In a way, my dad did the same thing but wasn't in it to make huge profits.

He would find some small houses he liked, fix them up, rent them out & then sell them.

That's how they paid off the house they now lived in. He always liked it, told my mom when it went on sale, he was going to buy it & he did. The house was literally a 1 bedroom shell -- I'm surprised it was legal to live in it. He did lots of fixing it up. He rented it out several times (including once to my brother & once to me and YES, we had to pay rent!). Then when he sold the big house we all grew up in once we all were out on our own, he moved into it & basically throughout the years the renters had paid for it. It was never the short term loan thing & sell before the loan comes due.
IF he hadn't liked it, he would have sold it at a profit I'm sure and gotten a different one. I know at one point he owned 3 houses.

For years there have been huge lines out the door for real estate workshops such as these. I believe they call these buying investment real estate properties.

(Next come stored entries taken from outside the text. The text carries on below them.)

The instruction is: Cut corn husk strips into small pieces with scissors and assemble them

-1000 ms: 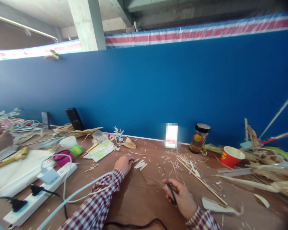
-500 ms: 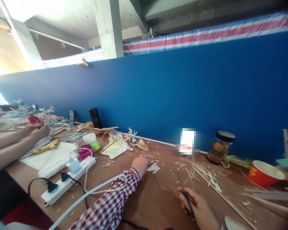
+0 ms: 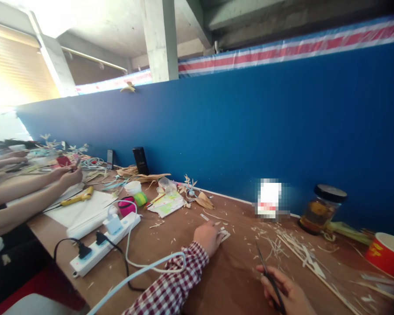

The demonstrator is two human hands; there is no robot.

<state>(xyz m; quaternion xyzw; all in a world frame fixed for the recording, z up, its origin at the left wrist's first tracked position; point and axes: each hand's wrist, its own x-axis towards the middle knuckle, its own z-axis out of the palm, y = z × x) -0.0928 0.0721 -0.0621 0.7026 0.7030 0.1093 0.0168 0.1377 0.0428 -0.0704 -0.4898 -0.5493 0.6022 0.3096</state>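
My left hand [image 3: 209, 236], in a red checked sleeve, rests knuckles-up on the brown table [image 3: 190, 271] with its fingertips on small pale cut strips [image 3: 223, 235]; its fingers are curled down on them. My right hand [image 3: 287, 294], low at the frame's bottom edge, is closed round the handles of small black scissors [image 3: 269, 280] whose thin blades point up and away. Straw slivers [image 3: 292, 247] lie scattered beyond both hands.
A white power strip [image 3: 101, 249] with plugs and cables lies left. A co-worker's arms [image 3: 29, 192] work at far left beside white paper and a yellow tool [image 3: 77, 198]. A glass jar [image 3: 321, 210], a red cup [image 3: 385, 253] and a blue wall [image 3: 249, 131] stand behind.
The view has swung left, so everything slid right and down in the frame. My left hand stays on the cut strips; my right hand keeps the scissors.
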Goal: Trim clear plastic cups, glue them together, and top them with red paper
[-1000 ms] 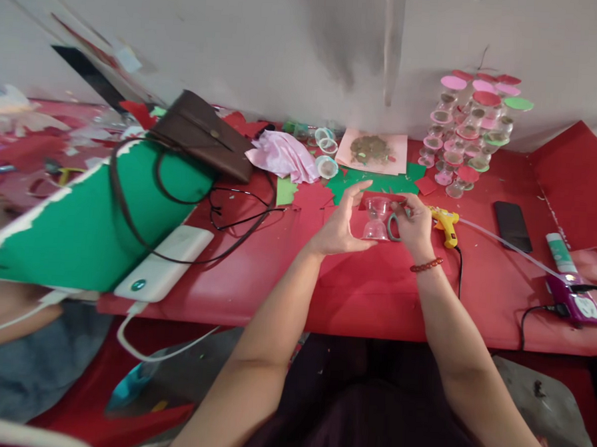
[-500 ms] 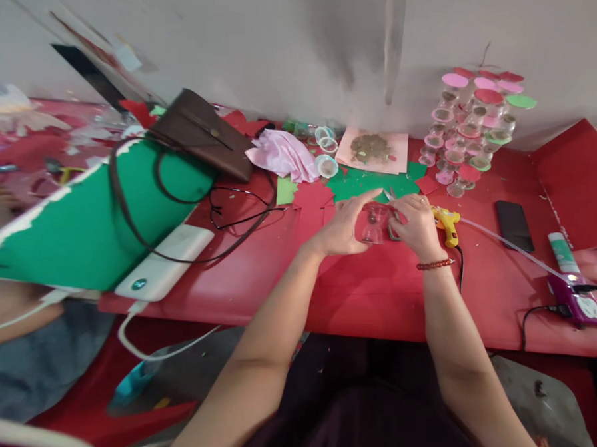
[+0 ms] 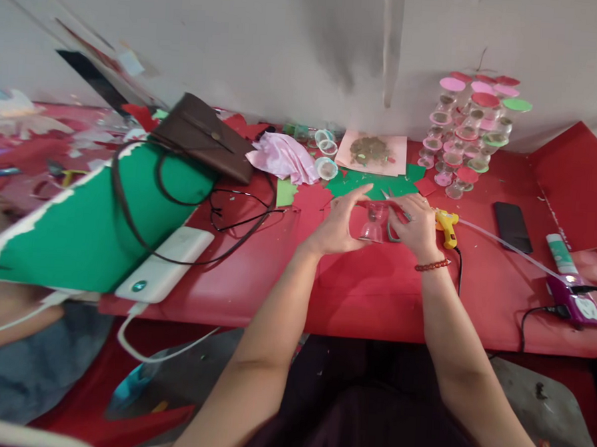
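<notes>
A clear hourglass-shaped piece (image 3: 374,223), seemingly made of two plastic cups joined at their narrow ends, stands upright in front of me. Its top looks reddish. Around its left side is my left hand (image 3: 339,224), thumb and forefinger spread wide, the thumb near its base; whether they touch it is unclear. My right hand (image 3: 415,219), with a beaded bracelet (image 3: 432,264) on the wrist, has curled fingers at its upper right edge. Scissors (image 3: 391,232) lie partly hidden below that hand. Red paper (image 3: 371,270) is spread beneath.
A yellow glue gun (image 3: 447,228), phone (image 3: 512,227) and purple power socket (image 3: 582,302) lie rightward. Stacked cup pieces (image 3: 466,135) stand behind. Leftward are a brown bag (image 3: 203,138), glasses (image 3: 244,210), a white power bank (image 3: 166,263) and another person's arm (image 3: 14,308).
My left hand has opened slightly wider, its forefinger drawing back a little from the hourglass piece. My right hand has shifted slightly left. The hourglass piece stays in place.
</notes>
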`<state>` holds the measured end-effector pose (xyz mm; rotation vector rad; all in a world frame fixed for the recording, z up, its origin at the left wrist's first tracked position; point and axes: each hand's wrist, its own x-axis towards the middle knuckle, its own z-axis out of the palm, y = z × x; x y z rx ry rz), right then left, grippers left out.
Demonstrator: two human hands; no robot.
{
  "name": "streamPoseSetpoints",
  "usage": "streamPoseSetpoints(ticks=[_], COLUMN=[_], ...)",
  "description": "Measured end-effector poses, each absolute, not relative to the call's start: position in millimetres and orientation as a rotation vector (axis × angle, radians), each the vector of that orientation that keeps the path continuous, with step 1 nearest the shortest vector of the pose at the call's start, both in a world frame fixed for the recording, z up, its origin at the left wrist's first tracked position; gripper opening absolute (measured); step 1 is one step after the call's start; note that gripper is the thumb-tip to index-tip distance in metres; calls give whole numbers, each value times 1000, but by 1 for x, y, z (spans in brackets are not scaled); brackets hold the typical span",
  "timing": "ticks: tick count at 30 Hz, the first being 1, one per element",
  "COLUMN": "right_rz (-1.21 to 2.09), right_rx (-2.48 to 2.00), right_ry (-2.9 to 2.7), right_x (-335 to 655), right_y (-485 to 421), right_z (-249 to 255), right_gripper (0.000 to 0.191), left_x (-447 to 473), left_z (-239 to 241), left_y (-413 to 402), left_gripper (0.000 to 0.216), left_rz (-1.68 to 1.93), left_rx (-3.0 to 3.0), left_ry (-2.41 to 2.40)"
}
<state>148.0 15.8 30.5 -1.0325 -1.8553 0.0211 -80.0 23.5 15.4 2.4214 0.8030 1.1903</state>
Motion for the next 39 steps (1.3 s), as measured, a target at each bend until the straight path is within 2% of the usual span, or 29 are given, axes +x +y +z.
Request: streamPoseSetpoints(ticks=[5, 11, 20, 32, 39], right_rz=[19, 71, -10, 93, 178], right_rx=[-1039, -1029, -1019, -1077, -1107], right_ry=[-1886, -1678, -1834, -1836, -1670], right_x=[149, 146, 149, 147, 145], right_y=[16, 14, 15, 15, 12], right_z=[29, 32, 31, 29, 33], right_gripper=[18, 18, 18, 18, 18], left_x=[-77, -75, -72, -75, -77], left_z=[17, 12, 11, 16, 14], left_y=[21, 36, 32, 27, 35], left_gripper=[113, 138, 132, 129, 140], left_rz=[1172, 1367, 1330, 1229, 1271], left_rx=[2442, 2197, 2202, 2209, 2220], left_ry=[807, 586, 581, 605, 667])
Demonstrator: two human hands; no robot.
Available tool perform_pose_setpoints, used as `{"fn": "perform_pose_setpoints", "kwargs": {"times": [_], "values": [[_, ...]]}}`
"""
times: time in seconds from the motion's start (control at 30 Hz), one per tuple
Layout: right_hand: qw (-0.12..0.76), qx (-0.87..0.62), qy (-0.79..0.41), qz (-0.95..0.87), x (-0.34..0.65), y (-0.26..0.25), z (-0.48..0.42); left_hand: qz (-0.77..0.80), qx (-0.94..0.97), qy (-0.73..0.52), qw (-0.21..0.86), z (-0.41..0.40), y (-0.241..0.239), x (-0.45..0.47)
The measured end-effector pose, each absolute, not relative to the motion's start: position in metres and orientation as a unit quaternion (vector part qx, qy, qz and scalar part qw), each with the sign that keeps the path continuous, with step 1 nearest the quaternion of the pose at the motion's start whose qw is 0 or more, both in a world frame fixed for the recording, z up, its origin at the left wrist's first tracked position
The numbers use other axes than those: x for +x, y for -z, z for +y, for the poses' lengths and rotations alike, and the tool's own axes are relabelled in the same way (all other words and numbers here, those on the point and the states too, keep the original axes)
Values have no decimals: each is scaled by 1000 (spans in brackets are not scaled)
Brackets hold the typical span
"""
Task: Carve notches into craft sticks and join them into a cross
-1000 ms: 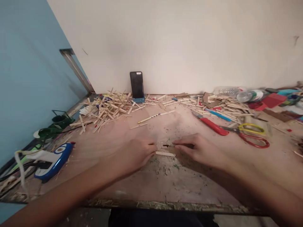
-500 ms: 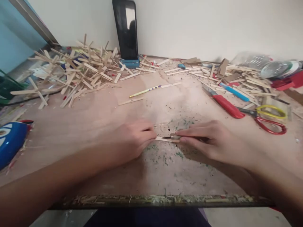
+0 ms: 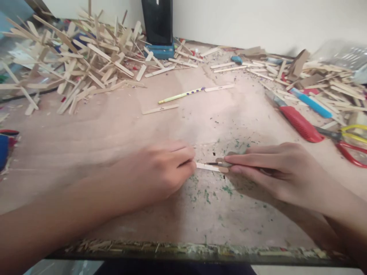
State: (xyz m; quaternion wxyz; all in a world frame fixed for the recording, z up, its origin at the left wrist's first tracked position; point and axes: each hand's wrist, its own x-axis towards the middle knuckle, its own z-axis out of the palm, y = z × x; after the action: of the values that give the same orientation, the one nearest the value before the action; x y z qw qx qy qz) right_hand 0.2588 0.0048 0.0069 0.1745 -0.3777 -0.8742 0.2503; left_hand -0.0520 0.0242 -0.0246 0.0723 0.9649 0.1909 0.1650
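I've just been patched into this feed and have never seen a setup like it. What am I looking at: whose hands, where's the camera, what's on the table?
There is no machine here. These are a person's two bare hands, seen from a camera worn on the head that looks forward and down. The left hand grips one end of a flat wooden stick lying on the table. The right hand holds a small tool with its tip on the stick. Behind them are a heap of sticks, a propped phone, a red-handled knife and scissors.
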Motion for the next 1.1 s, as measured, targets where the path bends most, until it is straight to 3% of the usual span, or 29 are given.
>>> {"fn": "perform_pose_setpoints", "kwargs": {"times": [0.67, 0.83, 1.1], "values": [[155, -360, -238, -888, 261, -11, 11, 170, 977, -125, 23, 27, 18, -52], [140, -349, -229, -898, 259, -13, 12, 169, 976, -128, 52, 28, 16, -53], [109, -302, -97, -942, 255, -25, 5, 178, 971, -151, 42, 25, 19, -50]]}}
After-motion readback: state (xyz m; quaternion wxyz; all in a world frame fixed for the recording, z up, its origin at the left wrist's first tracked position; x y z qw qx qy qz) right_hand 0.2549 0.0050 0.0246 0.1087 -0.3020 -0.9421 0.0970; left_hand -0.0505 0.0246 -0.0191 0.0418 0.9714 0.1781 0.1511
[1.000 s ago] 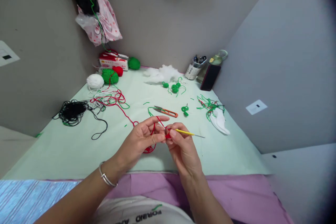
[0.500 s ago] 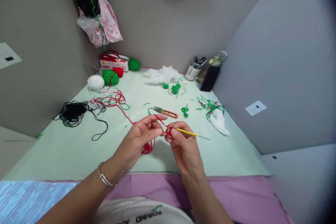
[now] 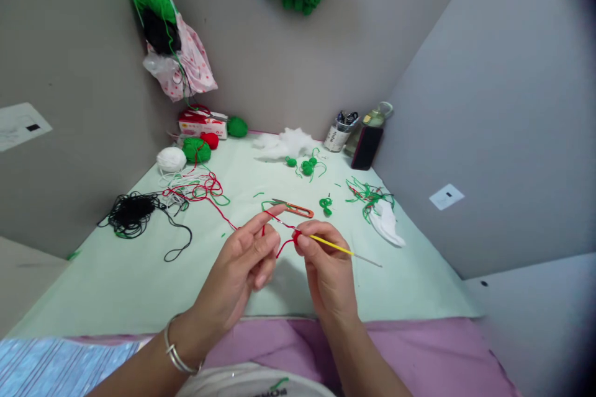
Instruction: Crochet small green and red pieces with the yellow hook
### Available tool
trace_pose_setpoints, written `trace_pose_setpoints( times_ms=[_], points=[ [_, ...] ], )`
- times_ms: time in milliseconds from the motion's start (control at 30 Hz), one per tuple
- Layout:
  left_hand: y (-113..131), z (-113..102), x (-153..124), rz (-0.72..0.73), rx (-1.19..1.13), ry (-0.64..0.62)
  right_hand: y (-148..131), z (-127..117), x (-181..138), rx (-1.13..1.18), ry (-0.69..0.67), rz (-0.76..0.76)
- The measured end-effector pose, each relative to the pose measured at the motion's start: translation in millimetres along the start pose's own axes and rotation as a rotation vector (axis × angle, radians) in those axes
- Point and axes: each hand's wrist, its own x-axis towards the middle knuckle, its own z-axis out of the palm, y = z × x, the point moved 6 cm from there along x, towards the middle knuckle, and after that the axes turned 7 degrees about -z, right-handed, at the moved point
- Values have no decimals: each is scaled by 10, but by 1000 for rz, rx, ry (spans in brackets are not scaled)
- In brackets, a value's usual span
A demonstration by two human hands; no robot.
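Red yarn (image 3: 223, 216) runs from the tangle at the left into my left hand (image 3: 242, 260). It passes over the raised index finger, while the thumb and other fingers are curled in. My right hand (image 3: 329, 270) pinches a yellow-handled crochet hook (image 3: 331, 244) together with a small red crocheted piece (image 3: 297, 236). The hook's metal tip points left at the yarn strand between the hands, and its other end sticks out to the right. Just beyond my fingertips lie orange thread snips (image 3: 300, 211), partly behind the left index finger.
Balls of white (image 3: 171, 159) and green yarn (image 3: 196, 150) sit at the back left, above a black yarn tangle (image 3: 133, 214). White stuffing (image 3: 291, 141), small green pieces (image 3: 308, 166), a pen cup (image 3: 336, 136) and a phone (image 3: 367, 147) stand or lie farther back. Yarn scraps (image 3: 370, 192) are at right.
My left hand has drawn away from the red piece, with its index finger extended and the strand stretched between the hands. The hook's tip now shows left of the piece. The view has tilted up.
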Motion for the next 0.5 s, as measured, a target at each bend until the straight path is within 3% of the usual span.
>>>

I think house flipping is only a recent term since all those tv shows on A&E & HGTV.
 
Oh I totally agree.I love watching Richard Davis.They don't skimp on anything.
They make sure everything is the way they would want it if they were going to live in that house.
I cannot stand Armondo Montolongo.What a cheap,cheezy swindler that guy is..I would not take one of his houses if he was giving them away.He hires contractors that he can negotiate the price down to next to nothing to do all the work he wants done.I cannot stand the man! He takes advantage of people and cuts corners to save a buck whereever he can.I watched that family a few times and after I got the jist of what him and his family were about I refuse to watch it anymore.
Debbie

Is this on the show on TLC? I don't usually remember their names, but Armondo sounds familiar - and the description fits, too - yuck!
 
My father occasionally flips houses. He does *not* work with an appraiser or any of that nonsense. He buys a dilapidated house, fixes it up, and sells it for profit. He also flips land.